I have added my own workaround to sanitize all the strings passed into sentry, but this should definitely be fixed inside sentry to save other developers the hassle. It took me 2 weeks to figure out why the event reports were failing randomly.
This is my current workaround for reference:
static size_t string_copy(char* buffer, size_t offset, size_t max, const char* source)
{
for (const char* src = source; *src && offset < max; ++src)
buffer[offset++] = *src;
return offset;
}
// replaces all invalid characters to prevent sentry events from disappearing
static char* sanitized_string(const char* string, char* buffer, size_t max, bool allow_ampersand)
{
size_t out_len = 0;
char ch = 0;
for (const char* ptr = string; (ch = *ptr) != 0 && out_len < max; ++ptr)
{
if (!allow_ampersand && ch == '&' && strcmp(ptr, "&") != 0)
{
out_len = string_copy(buffer, out_len, max, "&");
}
else if ((unsigned char)ch > 127) // non-ascii character, disregard utf8 for now
{
char buf[12]; snprintf(buf, sizeof(buf), "\\u00%02x", ch & 0xff); // EDIT: using \\u00%02x instead
out_len = string_copy(buffer, out_len, max, buf);
}
else
{
buffer[out_len++] = ch;
}
}
buffer[out_len] = '\0';
return buffer;
}
static sentry_value_t sanitized_value(const char* s)
{
char buffer[1024];
return sentry_value_new_string(sanitized_string(s, buffer, sizeof(buffer), false));
}
This is interesting, however I don’t really understand what might be failing here.
- JSON does not mandate that you html-escape ampersands.
- However, JSON mandates that unicode escapes have 4 digits, your method only uses 2 digits.
Related, you use an explicit & 0xff on an unsigned char.

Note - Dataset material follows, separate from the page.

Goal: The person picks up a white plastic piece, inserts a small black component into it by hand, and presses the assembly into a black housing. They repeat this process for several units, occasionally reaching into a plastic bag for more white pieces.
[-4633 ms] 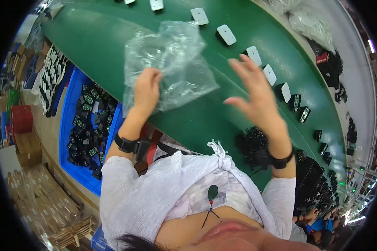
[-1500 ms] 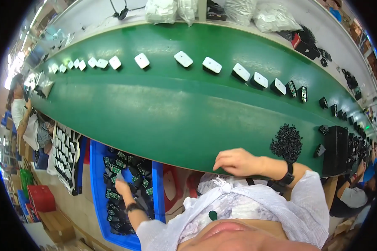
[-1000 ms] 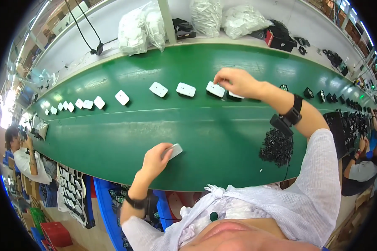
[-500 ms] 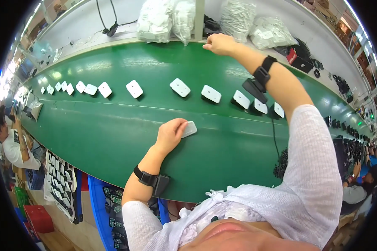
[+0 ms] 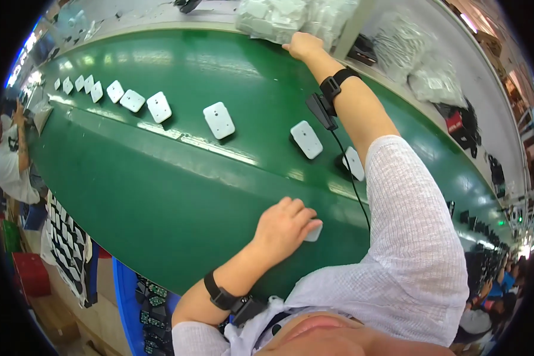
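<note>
A small white plastic cover (image 5: pixel 314 232) lies low on the green bench, mostly hidden by my left hand (image 5: pixel 283 228). That hand's fingers are closed over the cover's left side. Far ahead, my right hand (image 5: pixel 305 45) reaches to the back edge of the bench, its fingers curled beside the lower edge of a clear bag of white parts (image 5: pixel 271 19). Whatever those fingers hold, if anything, is hidden. Between my hands stands a line of white-topped cases, including a case (image 5: pixel 307 140) near my right arm and another case (image 5: pixel 219 120) farther left.
More white cases (image 5: pixel 133 101) run along the green bench (image 5: pixel 160 196) to the far left. Bags of pale parts (image 5: pixel 436 83) sit on the back shelf. A cable hangs from my right wrist strap. At lower left is a blue bin (image 5: pixel 124 296) with circuit boards; a person (image 5: pixel 13 157) sits beyond.
The view has turned, and the row of cases now slants down to the right. My left hand has come nearer my body with the white cover. My right hand now lies beside the clear bag.
</note>
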Demonstrator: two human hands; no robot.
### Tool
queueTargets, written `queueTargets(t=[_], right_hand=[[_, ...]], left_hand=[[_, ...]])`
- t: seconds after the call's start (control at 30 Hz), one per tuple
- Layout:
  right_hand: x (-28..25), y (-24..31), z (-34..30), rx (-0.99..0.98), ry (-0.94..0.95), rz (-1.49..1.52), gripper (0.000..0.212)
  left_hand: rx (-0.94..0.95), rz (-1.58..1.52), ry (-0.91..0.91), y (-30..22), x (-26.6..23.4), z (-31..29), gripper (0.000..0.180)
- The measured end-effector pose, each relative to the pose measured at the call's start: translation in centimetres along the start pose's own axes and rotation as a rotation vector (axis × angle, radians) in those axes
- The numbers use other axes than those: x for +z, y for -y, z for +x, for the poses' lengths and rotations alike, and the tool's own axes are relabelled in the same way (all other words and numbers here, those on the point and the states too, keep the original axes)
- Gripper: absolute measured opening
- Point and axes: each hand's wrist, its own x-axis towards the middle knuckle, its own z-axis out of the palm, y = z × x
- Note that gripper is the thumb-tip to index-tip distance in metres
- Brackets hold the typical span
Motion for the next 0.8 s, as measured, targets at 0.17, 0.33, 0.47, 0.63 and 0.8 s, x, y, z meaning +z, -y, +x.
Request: queueTargets(t=[0.17, 0.33, 0.47, 0.63, 0.8], right_hand=[[3.7, -1.1, 3.5, -0.039, -0.133, 0.063, 0.039], [1.0, -3.7, 8.5, -0.224, -0.347, 0.685, 0.025], [-12.3, 0.0, 7.8, -0.261, -0.431, 0.886, 0.019], [-30.7, -7.1, 5.6, -0.316, -1.023, 0.88, 0.025], [-42.7, -13.4, -7.3, -0.433, -1.097, 0.234, 0.033]], left_hand=[[0.094, -0.077, 0.105, -0.4, 0.6, -0.5, 0.015], [0.103, -0.097, 0.064, 0.0, 1.3, 0.2, 0.014], [0.081, -0.036, 0.077, 0.9, 1.0, -1.0, 0.014], [0.229, 0.014, 0.098, -0.2, 1.8, 0.0, 0.014], [0.26, 0.026, 0.09, -0.1, 1.7, -0.1, 0.019]])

I wonder why that would be needed? In general, we assume strings to be valid JSON.
In any case, you mentioned that you are running a self-hosted sentry. Which version is that?

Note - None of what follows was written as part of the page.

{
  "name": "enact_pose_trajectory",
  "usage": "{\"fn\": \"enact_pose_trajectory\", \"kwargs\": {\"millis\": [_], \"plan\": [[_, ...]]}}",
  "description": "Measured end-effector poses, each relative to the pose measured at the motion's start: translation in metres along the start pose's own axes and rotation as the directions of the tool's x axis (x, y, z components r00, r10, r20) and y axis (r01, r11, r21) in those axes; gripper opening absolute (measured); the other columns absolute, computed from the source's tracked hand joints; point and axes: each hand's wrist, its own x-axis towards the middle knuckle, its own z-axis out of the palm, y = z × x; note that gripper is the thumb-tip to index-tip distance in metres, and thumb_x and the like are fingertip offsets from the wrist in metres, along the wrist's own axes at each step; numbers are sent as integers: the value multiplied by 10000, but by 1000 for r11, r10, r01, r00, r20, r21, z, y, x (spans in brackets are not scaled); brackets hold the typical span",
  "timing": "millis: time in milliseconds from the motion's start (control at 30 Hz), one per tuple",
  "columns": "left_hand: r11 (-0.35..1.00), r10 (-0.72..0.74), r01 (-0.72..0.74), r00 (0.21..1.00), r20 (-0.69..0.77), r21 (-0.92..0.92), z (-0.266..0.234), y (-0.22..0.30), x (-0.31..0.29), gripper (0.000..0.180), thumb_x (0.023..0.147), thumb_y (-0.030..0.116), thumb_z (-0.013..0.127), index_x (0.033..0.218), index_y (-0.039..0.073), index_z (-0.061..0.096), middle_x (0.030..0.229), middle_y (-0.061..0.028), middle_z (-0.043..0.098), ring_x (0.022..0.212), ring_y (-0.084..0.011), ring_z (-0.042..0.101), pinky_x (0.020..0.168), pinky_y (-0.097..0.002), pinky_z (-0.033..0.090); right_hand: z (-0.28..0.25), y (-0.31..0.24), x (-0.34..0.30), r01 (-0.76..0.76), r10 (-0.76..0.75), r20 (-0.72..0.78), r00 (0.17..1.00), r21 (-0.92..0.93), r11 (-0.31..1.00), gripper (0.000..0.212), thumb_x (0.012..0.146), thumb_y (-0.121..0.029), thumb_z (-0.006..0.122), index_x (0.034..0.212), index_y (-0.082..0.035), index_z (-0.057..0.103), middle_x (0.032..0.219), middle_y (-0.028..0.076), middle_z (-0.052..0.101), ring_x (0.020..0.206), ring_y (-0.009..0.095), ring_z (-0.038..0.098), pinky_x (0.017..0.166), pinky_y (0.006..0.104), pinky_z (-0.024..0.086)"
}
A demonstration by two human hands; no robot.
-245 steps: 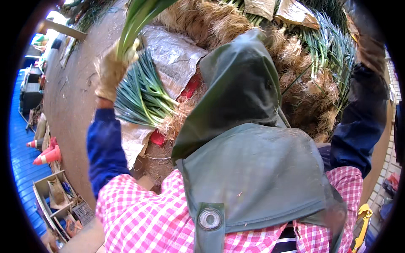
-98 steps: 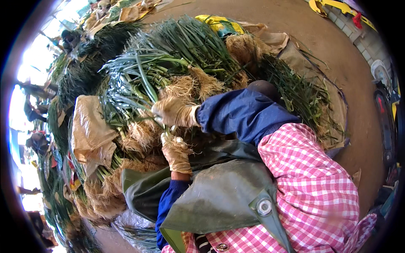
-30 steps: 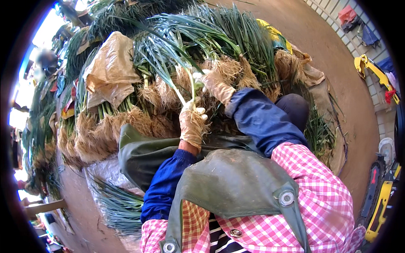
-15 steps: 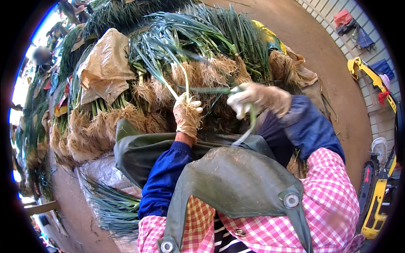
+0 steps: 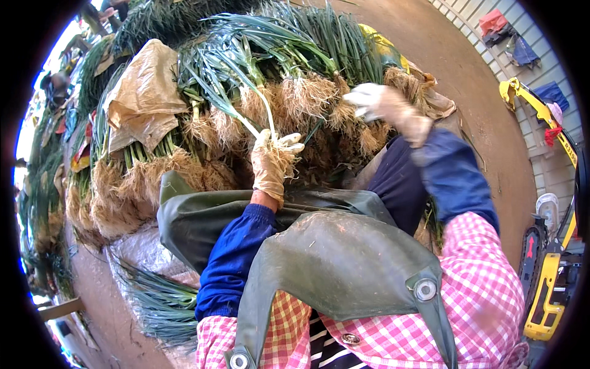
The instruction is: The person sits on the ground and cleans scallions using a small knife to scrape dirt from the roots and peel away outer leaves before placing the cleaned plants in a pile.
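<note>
My left hand [image 5: 272, 161], in a tan and white work glove, is closed round the root ends of two spring onions [image 5: 268, 112]. Their pale stalks rise from the fist and their long green leaves lean over the heap in front. My right hand [image 5: 386, 109], gloved the same way and blurred, is raised to the right above the roots, its fingers stretched out with nothing visible in them. Directly ahead lies a large heap of spring onions [image 5: 307, 95], tangled tan roots toward me and leaves pointing away.
A tan sack [image 5: 144, 89] covers part of the heap at left. Trimmed-looking green onions [image 5: 163, 304] lie on a pale plastic sheet [image 5: 150, 255] by my left side. A yellow digger-like machine [image 5: 544, 295] stands at right near a tiled wall [image 5: 550, 157]. My green apron [image 5: 344, 264] covers my lap.
My right hand has moved up and away to the right, and the green leaf strip it held is gone from it. My left hand keeps the onions in nearly the same place.
</note>
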Motion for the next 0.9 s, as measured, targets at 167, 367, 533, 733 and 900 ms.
{"fn": "enact_pose_trajectory", "kwargs": {"millis": [167,367,533,733,900], "plan": [[996,-37,47,991,129,-74,-25,-13,19,389,952,336,405,1084,-13,516,894,-187,633,770,-348,642,671,-458,567,123,-75,73,0,39,345,938,-113,994,331,873,-415,552,947,-106,646,850,66,651,765,166,640,586,333,504],[859,268,-322,945,187,397,-61,-20,34,334,931,297,493,1080,7,566,916,-118,627,849,-249,618,685,-398,542,160,-67,59,375,-406,136,904,207,904,281,869,-325,551,867,-60,644,763,114,667,622,210,603,555,326,456],[975,-178,192,975,131,-108,-9,-8,12,360,933,276,476,1083,-34,582,823,-125,614,712,-242,598,663,-346,513,98,-67,-4,-127,-342,788,512,464,877,232,844,-259,636,884,-31,640,756,61,684,541,73,545,482,210,421],[980,-166,157,984,68,122,3,-9,10,373,935,269,496,1082,-63,581,849,-124,636,687,-214,595,628,-315,493,87,5,75,268,-204,193,960,-419,868,299,824,-368,603,937,-101,676,862,95,661,805,223,633,692,377,513],[890,79,-129,988,129,438,-23,-23,18,266,893,225,596,1070,28,615,941,17,588,768,-90,531,667,-238,451,167,10,114,473,-484,-30,875,269,839,225,872,-197,572,1013,-54,671,819,81,651,799,224,613,755,307,499]]}}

Can you maybe provide an example envelope that I can try to reproduce this?
So I ran some tests with SaaS Sentry: Ampersands in values are supported just fine (tested with tags)

And Sentry does accept 2-digit unicode escapes, which means it is more accepting than for example firefox:

Thanks for pointing that out, I will use "\\u00%02x" instead :)

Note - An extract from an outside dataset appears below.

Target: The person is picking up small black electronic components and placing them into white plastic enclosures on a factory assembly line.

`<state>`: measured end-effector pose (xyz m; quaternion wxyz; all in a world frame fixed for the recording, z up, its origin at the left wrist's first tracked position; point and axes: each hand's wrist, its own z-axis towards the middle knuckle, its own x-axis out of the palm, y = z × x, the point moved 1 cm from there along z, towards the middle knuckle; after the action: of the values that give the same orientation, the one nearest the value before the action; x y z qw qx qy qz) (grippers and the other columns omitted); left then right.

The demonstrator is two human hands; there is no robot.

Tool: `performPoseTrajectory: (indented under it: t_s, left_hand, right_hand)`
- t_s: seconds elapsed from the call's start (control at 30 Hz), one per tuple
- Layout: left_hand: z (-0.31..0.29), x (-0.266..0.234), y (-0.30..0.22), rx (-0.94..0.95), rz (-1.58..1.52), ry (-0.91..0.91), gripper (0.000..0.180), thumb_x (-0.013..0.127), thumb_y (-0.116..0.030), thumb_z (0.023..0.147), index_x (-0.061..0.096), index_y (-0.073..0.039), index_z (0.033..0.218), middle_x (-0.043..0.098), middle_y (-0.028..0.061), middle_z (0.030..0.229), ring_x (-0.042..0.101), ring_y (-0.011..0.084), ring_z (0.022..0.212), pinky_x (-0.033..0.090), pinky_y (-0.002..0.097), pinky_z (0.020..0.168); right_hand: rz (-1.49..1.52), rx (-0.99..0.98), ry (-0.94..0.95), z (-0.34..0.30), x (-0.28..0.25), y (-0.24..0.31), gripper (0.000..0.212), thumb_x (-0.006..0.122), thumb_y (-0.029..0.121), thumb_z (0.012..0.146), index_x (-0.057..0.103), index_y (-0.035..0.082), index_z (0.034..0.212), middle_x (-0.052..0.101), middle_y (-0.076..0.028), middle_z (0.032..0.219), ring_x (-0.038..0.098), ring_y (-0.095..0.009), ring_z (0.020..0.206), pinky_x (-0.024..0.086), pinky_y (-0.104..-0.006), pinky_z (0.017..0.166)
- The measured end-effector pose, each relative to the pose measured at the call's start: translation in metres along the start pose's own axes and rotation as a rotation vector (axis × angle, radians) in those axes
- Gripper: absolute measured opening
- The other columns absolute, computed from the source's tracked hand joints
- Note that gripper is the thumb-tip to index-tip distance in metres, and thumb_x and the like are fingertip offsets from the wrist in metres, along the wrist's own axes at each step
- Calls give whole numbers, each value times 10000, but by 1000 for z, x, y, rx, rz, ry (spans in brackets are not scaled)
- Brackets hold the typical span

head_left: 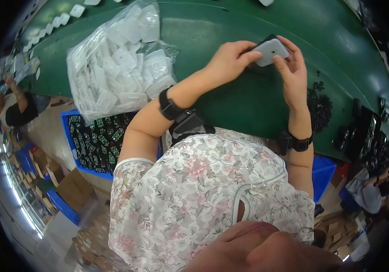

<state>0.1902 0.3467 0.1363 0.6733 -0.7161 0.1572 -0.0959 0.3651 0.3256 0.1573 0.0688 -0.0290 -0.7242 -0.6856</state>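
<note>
Over the green work surface, both hands hold a small white plastic casing (270, 51) with rounded corners and a dark spot in its middle. A black part (267, 40) shows along its far edge; how the two are joined I cannot tell. My left hand (236, 59) pinches the casing at its left side, thumb on the white face. From the right, my right hand (293, 65) grips it with the thumb on the near face and fingers round the far edge. A clear plastic bag (83, 86) full of white casings (124, 61) lies left of my left hand.
A blue bin (67, 136) of black parts with green boards stands below the table's left edge. Small black pieces (320, 106) lie right of my right forearm, with black bagged items (362, 136) beyond. White pieces (56, 21) line the far left. Other people (20, 104) sit either side.
</note>
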Motion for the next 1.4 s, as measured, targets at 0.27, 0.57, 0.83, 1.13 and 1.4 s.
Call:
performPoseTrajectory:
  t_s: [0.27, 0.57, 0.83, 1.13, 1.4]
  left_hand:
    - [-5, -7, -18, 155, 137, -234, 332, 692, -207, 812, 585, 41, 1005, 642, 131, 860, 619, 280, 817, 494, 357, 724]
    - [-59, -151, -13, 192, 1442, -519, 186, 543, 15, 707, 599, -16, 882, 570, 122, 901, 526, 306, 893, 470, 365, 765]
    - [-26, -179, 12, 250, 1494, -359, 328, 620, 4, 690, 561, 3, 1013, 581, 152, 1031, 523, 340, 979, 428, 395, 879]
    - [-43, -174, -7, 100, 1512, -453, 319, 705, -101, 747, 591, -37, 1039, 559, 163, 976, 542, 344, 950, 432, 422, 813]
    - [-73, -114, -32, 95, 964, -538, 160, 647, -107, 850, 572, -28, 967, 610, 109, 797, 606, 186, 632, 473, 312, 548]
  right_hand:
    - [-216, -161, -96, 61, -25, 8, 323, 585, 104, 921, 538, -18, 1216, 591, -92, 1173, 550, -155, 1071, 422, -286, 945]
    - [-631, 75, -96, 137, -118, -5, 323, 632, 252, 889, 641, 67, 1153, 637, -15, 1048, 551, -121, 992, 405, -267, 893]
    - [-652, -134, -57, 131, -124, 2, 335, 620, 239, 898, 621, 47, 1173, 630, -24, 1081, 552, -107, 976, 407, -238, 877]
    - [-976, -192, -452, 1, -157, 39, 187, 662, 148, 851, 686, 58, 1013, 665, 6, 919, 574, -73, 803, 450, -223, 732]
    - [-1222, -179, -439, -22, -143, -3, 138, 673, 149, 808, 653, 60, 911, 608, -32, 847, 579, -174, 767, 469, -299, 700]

We are running Sentry 21.3.1 7e5ca7e self-hosted
Can you test invalid character 0xff inside breadcrumbs and ampersand inside stacktrace function name please? Those were the two instances where I noticed the failures, perhaps it does not happen with tags.
I will post an example envelope as soon as possible.
Here is an example envelope with an invalid character in breadcrumb and also an ampersand in the stack trace. It does not appear in Sentry Issues. When I sanitize the strings, the issue appears correctly in Sentry Issues.
This is the code I used to generate this error (I also had to disable my internal sanitization):
void reproduceInvalidReport(const std::string& ampersand_for_stacktrace)
{
using namespace mr::logging;
reportBreadcrumb(Level::Info, "breadcrumb with invalid char\xff");
reportEvent(Level::Error, "Error Event with Stack Trace");
}
This is my current workaround for reference:
static size_t string_copy(char* buffer, size_t offset, size_t max, const char* source) { for (const char* src = source; *src && offset < max; ++src) buffer[offset++] = *src; return offset; } // replaces all invalid characters to prevent sentry events from disappearing static char* sanitized_string(const char* string, char* buffer, size_t max, bool allow_ampersand) { size_t out_len = 0; char ch = 0; for (const char* ptr = string; (ch = *ptr) != 0 && out_len < max; ++ptr) { if (!allow_ampersand && ch == '&' && strcmp(ptr, "&") != 0) { out_len = string_copy(buffer, out_len, max, "&"); } else if ((unsigned char)ch > 127) // non-ascii character, disregard utf8 for now { char buf[12]; snprintf(buf, sizeof(buf), "\\u00%02x", ch & 0xff); // EDIT: using \\u00%02x instead out_len = string_copy(buffer, out_len, max, buf); } else { buffer[out_len++] = ch; } } buffer[out_len] = '\0'; return buffer; } static sentry_value_t sanitized_value(const char* s) { char buffer[1024]; return sentry_value_new_string(sanitized_string(s, buffer, sizeof(buffer), false)); }
This fix worked for me in a codebase of mine recently. Thank you!
Very unfortunate that Sentry doesn't handle this itslef.
This issue is stale. Closing. Please reopen if necessary.